CCI, Charlson Comorbidity Index; SD, standard deviation.

Overall incidence of anxiety, depression and sleep disorders

Before matching, there was a significant difference in the overall incidence of mental disorders between females and males. Even after matching, the incidence of mental disorders remained significantly higher in women than in men (Fig. 2a: men, n = 281; women, n = 75,655; p = 0.005; Fig. 2b: men, n = 280; women, n = 1,400; p = 0.017; log-rank test). The sex disparity was particularly evident and statistically significant for the development of anxiety disorders (Fig. 3a: before matching, p = 0.007; Fig. 3b: after matching, p = 0.024; log-rank test). However, no significant sex differences were observed for the incidence of sleep or depressive disorders, irrespective of adjuvant treatment (Supplementary Figs. 2 and 3).

Figure 2. Kaplan–Meier analysis of the incidence of mental illness in breast cancer patients according to gender (median follow-up 7.30 ± 3.86 years). Before matching, there was a significant difference in the incidence of mental illnesses in women compared to men (a: male, n = 281; female, n = 75,655; p = 0.005; log-rank test). After matching, the incidence of mental illnesses in women was significantly higher than that in men (b: male, n = 280; female, n = 1,400; p = 0.017; log-rank test).

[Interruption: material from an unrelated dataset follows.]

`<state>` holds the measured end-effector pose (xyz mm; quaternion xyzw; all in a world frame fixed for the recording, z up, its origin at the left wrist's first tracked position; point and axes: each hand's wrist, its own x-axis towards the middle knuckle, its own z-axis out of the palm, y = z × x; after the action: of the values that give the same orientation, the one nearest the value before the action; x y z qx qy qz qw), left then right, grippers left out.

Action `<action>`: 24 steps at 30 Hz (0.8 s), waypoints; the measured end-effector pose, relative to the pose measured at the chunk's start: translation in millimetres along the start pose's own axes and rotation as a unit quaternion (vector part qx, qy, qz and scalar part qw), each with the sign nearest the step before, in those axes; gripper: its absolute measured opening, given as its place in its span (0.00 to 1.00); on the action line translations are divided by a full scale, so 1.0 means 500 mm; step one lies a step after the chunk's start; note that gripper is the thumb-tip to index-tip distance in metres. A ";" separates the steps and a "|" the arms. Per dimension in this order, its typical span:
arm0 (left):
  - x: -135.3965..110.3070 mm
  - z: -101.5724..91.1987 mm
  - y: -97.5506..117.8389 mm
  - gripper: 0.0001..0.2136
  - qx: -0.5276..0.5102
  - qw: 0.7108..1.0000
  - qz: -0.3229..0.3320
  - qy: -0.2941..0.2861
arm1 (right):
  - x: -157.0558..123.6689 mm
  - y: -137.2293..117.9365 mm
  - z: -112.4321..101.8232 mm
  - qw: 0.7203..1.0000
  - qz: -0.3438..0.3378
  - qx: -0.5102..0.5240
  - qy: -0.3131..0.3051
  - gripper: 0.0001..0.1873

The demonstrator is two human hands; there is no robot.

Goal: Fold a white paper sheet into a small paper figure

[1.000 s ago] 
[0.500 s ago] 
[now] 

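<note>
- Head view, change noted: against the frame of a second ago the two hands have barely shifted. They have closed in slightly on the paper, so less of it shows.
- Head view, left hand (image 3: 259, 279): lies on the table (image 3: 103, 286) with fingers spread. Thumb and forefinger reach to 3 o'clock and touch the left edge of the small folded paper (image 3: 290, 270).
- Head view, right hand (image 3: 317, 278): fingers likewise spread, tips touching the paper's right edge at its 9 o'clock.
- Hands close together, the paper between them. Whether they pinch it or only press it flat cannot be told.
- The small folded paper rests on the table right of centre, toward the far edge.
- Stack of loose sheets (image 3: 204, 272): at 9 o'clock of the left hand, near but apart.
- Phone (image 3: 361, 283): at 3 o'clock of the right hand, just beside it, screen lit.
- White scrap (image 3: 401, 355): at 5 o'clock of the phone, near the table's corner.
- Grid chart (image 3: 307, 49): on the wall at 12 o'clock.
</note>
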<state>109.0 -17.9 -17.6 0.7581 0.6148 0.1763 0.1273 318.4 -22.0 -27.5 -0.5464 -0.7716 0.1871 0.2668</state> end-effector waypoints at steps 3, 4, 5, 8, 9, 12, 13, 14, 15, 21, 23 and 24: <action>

Figure 3. Kaplan–Meier analysis of the incidence of anxiety disorders in patients with breast cancer according to sex (median follow-up, 8.09 ± 3.42 years). Before matching, a significant difference was observed in the incidence of anxiety disorders between females and males (a: male, n = 281; female, n = 75,655; p = 0.007; log-rank test). After matching, the incidence of anxiety disorders in females was significantly higher than that in males (b: male, n = 280; female, n = 1,400; p = 0.024; log-rank test).

Hazard rate analysis

Examining the hazard rate plot depicting the incidence of mental illnesses over time, expressed as HRs, revealed that female patients initially exhibit a higher risk of mental illness (Fig. 4). However, this risk gradually declined and converged with that of male patients over time. Contrary to the common assumption that women are more vulnerable to mental disorders, the HRs for depressive and sleep disorders were similar between women and men.

Figure 4. Annual hazard rate of the incidence of mental illnesses in patients with breast cancer according to sex (a) before matching, anxiety disorders; (b) after matching, anxiety disorders; (c) before matching, depressive disorders; (d) after matching, depressive disorders; (e) before matching, sleep disorders; (f) after matching, sleep disorders.

Before-matching analysis

A Cox proportional hazards regression model was used for both the before- and after-matching cohorts. Before matching, both sex and age were significant in the univariate and multivariate models. In the univariate model, female sex was associated with a HR of 1.398 (Table 2; 95% CI, 1.106–1.767; p = 0.005). In the multivariate model, after adjusting for other variables, the HR for female sex increased to 1.549 (95% CI, 1.225–1.958; p < 0.001). Additionally, age and CCI score were significantly associated with the development of a mental illness. For every one-unit increase in the CCI score, the HR increased by 1.048 and 1.036 in the univariate and multivariate analyses, respectively. However, endocrine and targeted therapies became insignificant after adjusting for other variables.

Table 2. Risk of developing mental illnesses based on analyses using Cox proportional hazard models

CCI, Charlson Comorbidity Index.

After-matching analysis

Analysis of the after-matching cohort showed that female sex remained a risk factor for the occurrence of mental disorders. Moreover, for every 10-year increase in age, the HR increased by 1.112 and 1.129 in the univariate and multivariate analyses, respectively (Table 2). This trend was consistent with the finding for the CCI score. However, none of the treatment modalities, especially chemotherapy, significantly affected the development of mental disorders (Table 2).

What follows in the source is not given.